Nog een aardig duurzaam element uit de plannen: al het ‘proceswater’ dat Sportpark Glanerbrook gebruikt, halen ze zelf op uit de grond. Met dat Limburgse bronwater vullen ze niet alleen de zwembaden, maar maken ze ook het ijs voor ijshockeyhal en schaatsbaan. Na gebruik pompen ze het water naar een wadi in het omliggende park, een soort vijver, waar het via een soort rietveld op natuurlijke wijze gefilterd wordt en terug de bodem in zakt. Verbael: “We pompen het water op, gebruiken het en geven het schoon terug aan de natuur.”

Wat betekent de hele vernieuwbouw-operatie precies voor de langebaanschaatsers in Limburg? Buiten blijft de 400-meterbaan liggen waar hij ligt. Binnen komt een heel blok nieuwe kleedkamers en van daaruit kun je straks via een tunnel bij het ijs komen. “Nu moet je eerst nog over de wielerbaan, wat betekent dat we klaarovers moeten inzetten als er gefietst wordt”, vertelt Verbael tijdens een rondleiding. Er verandert nog meer. De oude tribune wordt gesloopt. “Die werd maar één keer per jaar gebruikt: voor het vuurwerk met Koningsdag.” En door de koelleidingen onder het ijs stroomt straks geen ammoniak meer, maar milieuvriendelijker CO2.

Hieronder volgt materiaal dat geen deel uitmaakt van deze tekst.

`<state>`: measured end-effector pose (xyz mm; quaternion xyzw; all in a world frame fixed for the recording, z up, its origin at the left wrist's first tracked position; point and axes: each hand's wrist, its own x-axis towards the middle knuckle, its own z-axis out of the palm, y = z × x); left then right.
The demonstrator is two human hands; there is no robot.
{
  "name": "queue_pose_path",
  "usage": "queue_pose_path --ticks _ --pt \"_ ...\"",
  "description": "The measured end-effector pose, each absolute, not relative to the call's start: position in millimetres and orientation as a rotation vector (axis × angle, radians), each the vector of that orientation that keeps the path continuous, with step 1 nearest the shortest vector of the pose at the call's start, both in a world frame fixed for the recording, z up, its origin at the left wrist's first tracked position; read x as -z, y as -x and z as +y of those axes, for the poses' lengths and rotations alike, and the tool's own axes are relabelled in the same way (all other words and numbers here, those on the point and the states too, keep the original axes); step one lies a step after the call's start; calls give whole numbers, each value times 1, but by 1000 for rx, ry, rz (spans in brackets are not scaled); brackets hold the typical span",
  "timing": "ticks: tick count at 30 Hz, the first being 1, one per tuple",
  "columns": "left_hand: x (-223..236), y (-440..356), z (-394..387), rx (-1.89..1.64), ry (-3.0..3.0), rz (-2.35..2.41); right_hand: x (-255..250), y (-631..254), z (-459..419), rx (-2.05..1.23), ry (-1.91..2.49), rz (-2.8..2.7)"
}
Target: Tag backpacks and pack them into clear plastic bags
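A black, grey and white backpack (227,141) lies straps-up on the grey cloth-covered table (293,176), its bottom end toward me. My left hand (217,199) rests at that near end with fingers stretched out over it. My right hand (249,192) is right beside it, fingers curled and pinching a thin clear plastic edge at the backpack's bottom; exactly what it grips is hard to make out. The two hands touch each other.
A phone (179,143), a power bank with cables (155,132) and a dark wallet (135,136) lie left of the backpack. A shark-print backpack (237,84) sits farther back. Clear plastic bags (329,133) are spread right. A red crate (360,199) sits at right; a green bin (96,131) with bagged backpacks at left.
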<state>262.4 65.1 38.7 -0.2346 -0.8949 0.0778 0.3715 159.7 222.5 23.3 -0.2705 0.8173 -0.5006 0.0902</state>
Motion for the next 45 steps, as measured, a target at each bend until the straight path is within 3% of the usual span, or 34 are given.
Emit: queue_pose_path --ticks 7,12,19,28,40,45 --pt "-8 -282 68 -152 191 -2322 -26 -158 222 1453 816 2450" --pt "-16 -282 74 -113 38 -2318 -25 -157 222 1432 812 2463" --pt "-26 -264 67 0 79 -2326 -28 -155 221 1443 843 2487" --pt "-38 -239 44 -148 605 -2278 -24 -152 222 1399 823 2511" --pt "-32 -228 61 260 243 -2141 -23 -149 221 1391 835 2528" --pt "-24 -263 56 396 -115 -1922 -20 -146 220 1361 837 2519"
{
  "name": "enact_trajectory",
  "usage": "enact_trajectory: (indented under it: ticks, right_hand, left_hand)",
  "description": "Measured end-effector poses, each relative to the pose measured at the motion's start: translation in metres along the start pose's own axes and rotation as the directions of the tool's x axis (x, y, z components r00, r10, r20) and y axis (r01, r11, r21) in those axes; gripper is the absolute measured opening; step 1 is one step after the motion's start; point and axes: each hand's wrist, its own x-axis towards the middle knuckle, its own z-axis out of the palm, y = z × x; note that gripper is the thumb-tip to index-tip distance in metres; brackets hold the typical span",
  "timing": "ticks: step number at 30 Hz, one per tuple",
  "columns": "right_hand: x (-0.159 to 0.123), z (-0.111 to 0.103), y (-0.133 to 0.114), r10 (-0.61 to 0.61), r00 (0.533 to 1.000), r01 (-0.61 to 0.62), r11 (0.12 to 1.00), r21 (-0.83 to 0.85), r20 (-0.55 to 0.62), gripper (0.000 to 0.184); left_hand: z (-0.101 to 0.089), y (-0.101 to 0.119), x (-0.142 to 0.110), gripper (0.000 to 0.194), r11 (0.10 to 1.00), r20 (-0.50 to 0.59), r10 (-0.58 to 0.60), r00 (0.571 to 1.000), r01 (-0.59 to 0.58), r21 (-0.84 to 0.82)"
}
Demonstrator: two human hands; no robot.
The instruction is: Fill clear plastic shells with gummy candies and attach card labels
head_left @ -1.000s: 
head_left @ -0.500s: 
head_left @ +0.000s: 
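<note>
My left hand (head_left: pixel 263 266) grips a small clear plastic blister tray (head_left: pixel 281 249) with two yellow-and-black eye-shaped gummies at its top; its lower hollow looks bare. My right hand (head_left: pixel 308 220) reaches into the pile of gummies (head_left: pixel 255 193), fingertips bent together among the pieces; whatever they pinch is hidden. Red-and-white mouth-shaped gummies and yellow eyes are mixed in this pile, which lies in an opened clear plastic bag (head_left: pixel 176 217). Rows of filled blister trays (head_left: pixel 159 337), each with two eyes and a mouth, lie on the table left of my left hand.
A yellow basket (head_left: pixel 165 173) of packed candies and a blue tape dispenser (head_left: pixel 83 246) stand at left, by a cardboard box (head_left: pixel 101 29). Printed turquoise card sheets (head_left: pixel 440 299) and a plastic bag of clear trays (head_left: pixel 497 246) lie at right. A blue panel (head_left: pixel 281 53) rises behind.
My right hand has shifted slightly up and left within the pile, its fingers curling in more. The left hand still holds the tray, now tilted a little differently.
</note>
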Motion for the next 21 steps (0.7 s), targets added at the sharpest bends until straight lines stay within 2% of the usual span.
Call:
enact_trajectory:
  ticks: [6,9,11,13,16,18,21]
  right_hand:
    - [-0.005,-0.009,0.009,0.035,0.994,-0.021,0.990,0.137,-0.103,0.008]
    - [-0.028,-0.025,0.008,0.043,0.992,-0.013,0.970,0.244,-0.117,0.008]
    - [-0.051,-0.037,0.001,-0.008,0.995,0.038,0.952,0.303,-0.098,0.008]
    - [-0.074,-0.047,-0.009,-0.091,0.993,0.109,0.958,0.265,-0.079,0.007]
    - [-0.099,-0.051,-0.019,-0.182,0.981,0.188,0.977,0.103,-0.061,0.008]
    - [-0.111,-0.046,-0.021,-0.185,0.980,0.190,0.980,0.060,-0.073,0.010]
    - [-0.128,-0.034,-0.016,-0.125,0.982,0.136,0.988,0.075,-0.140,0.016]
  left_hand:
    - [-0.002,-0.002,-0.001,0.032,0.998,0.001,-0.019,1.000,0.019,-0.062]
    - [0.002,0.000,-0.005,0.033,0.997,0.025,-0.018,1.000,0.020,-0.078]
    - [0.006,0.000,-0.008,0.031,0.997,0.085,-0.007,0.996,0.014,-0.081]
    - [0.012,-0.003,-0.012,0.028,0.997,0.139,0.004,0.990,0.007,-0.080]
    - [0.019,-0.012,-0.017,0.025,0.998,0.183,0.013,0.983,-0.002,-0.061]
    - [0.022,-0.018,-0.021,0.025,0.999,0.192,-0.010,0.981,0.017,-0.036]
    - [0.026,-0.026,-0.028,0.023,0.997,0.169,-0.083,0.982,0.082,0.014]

De belangrijkste verandering is natuurlijk de overkapping, die schaatsers straks beschermt tegen de regen. Aanvankelijk was het de bedoeling dat het dak ook de omringende wielerbaan zou coveren, maar dat is in het laatste stadium geschrapt om kosten te drukken. Zo krijgt de ijsbaan ook geen omringende wand, die schaatsers tegen wind zou kunnen beschermen. Ietwat oneerbiedig zou je het dak straks een immense carport kunnen noemen, waardoor schaatsers gevoelsmatig toch nog buiten rijden. “Maar met de kombochten van de wielerbaan, die vier meter hoog zijn, heb je ook beschutting”, zegt Verbael.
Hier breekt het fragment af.